- [DIRECTIONS FOR THIS TASK]: Please give the listing again in full, leaving out its images.

- [SUPPLIED MATERIAL]:
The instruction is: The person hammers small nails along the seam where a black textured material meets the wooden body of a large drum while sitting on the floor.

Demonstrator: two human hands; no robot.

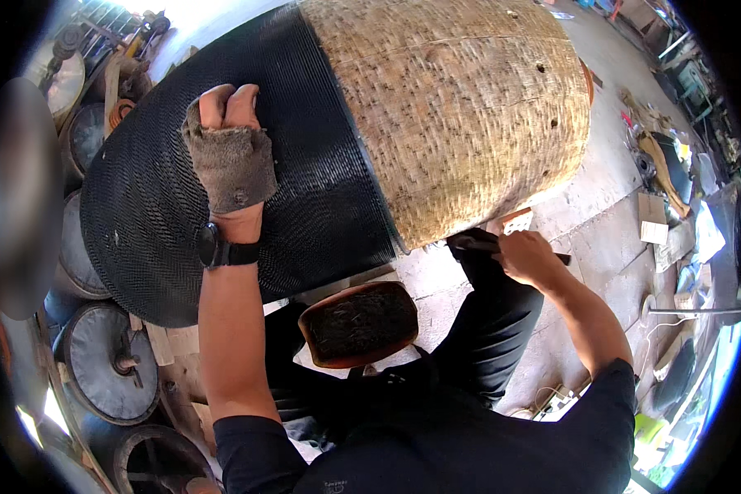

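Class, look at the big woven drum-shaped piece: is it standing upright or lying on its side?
On its side. The woven piece runs lengthwise across the view, part black, part bare tan; the left hand presses its black part.

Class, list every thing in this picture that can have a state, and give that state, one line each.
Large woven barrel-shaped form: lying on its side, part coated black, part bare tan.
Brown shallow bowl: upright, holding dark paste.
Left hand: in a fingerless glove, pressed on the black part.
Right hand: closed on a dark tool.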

- [RESULT FOR THIS EXERCISE]:
The instruction is: The person hammers small nails along the seam where a black textured material meets the wooden body of a large drum while sitting on the floor.

Demonstrator: two human hands; no robot.


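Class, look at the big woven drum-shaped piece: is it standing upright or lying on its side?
On its side. The woven piece runs lengthwise across the view, part black, part bare tan; the left hand presses its black part.

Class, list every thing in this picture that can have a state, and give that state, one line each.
Large woven barrel-shaped form: lying on its side, part coated black, part bare tan.
Brown shallow bowl: upright, holding dark paste.
Left hand: in a fingerless glove, pressed on the black part.
Right hand: closed on a dark tool.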

Nothing else remains to be done in this exercise.